The Tonight Show, officially known as The Tonight Show Starring Jimmy Fallon, obviously stars [drumroll] Jimmy Fallon. The project has been running on NBC since mid-February 2014.
However, there have been previous iterations of the show Between 1957 and 1972, we had Tonight Starring Jack Paar and The Tonight Show Starring Johnny Carson. The current version of the show is filmed from Studio 6B in Rockefeller Center, in NYC, the same place where the other two shows were filmed. We absolutely love that continuity.
If you’re a fan of Fallon’s, then you’ve got absolutely nothing to worry about. In May 2021, NBC officially renewed the show for 5 more years. So, at the minimum—barring any Earth-shattering Apocalypse—we should be enjoying him as a host until 2026.
This means more awesome quips, jokes, bamboozles, and challenges for all of us in the years to come! That also means yours truly can gently annoy you by writing ‘It’s Hashtags time!’ for a bit longer. There’s no escaping that.
The best tweets of the bunch always end up being featured on Fallon’s show. The cream of the crop from the #MyRoommateIsWeird challenge can be found in this video from The Tonight Show right over here.
Living with a roommate can be either a blessing or the biggest curse you’ve ever laid eyes on in your life (there’s a lot of overlap here, just like with landlords). No, seriously. From our experience, it’s a literal coin toss if the person you’ll be sharing your kitchen, bathroom, and living room with for the next [insert favorite number] years will be pleasant or an utter disaster.
Open and honest communication, setting and respecting healthy boundaries, fairly distributing the chores, cleaning up after yourself—all of these things make for a good roommate. And, well, if we’re completely honest, doing these makes you a quality human being either way. At home, at school, at work, at the Thanksgiving table. Maturity and common sense are seriously underrated these days.
Let us ask you a very personal question, Pandas: have you ever eaten someone else’s food without their knowledge? Whether it’s conducting a clandestine ninja-like operation in the middle of the night to sneak a candy bar from someone else’s stash or spooning a couple of mouthfuls from their leftover pot in the fridge, odds are that at least some of you might have taken a nibble of your roommates’ food without asking.
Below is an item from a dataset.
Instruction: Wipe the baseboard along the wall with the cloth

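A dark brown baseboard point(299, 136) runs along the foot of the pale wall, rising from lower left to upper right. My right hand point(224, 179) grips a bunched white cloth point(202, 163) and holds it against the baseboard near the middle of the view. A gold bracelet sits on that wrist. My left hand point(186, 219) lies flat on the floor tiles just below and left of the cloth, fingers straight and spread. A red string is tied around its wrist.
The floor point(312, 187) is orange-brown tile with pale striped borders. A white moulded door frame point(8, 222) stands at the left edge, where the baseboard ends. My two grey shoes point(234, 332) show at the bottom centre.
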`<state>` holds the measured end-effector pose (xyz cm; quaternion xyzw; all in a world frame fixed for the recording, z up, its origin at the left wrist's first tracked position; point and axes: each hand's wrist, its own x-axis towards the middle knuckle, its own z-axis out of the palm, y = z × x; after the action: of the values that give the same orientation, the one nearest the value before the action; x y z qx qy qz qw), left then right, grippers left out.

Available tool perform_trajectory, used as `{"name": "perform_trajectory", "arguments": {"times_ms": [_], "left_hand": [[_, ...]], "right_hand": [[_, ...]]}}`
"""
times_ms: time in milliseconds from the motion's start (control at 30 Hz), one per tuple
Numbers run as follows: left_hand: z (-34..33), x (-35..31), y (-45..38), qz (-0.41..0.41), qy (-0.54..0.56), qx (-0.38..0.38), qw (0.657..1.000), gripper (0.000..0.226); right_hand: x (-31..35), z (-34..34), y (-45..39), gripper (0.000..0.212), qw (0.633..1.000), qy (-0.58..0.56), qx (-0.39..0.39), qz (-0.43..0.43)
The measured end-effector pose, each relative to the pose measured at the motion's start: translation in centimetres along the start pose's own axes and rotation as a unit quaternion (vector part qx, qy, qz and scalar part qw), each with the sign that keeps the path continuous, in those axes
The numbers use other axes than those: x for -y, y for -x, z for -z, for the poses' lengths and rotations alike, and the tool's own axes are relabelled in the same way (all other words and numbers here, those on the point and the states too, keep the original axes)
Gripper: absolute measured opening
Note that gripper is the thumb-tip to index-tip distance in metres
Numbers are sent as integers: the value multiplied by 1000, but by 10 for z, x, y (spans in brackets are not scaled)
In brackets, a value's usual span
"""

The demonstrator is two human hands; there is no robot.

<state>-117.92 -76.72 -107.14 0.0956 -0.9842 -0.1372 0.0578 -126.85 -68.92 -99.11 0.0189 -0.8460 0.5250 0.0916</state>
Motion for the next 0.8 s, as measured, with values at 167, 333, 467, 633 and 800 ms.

And while everyone gives in to temptation at one point or another, most of us (hopefully) know to learn from our mistakes. However, if you constantly steal someone else’s food, whether at home, school, or work, then you might want to consider taking a good long look at your life.
The main issue here is that food thieves don’t even think about the possibility of asking for permission. Look, the simple fact is that many of us are incredibly happy to share food with others. Bonding through cooking/giving/eating food makes us happy. But you’ve got to go through the motions. You can’t just help yourself to something you think we’ll probably agree to.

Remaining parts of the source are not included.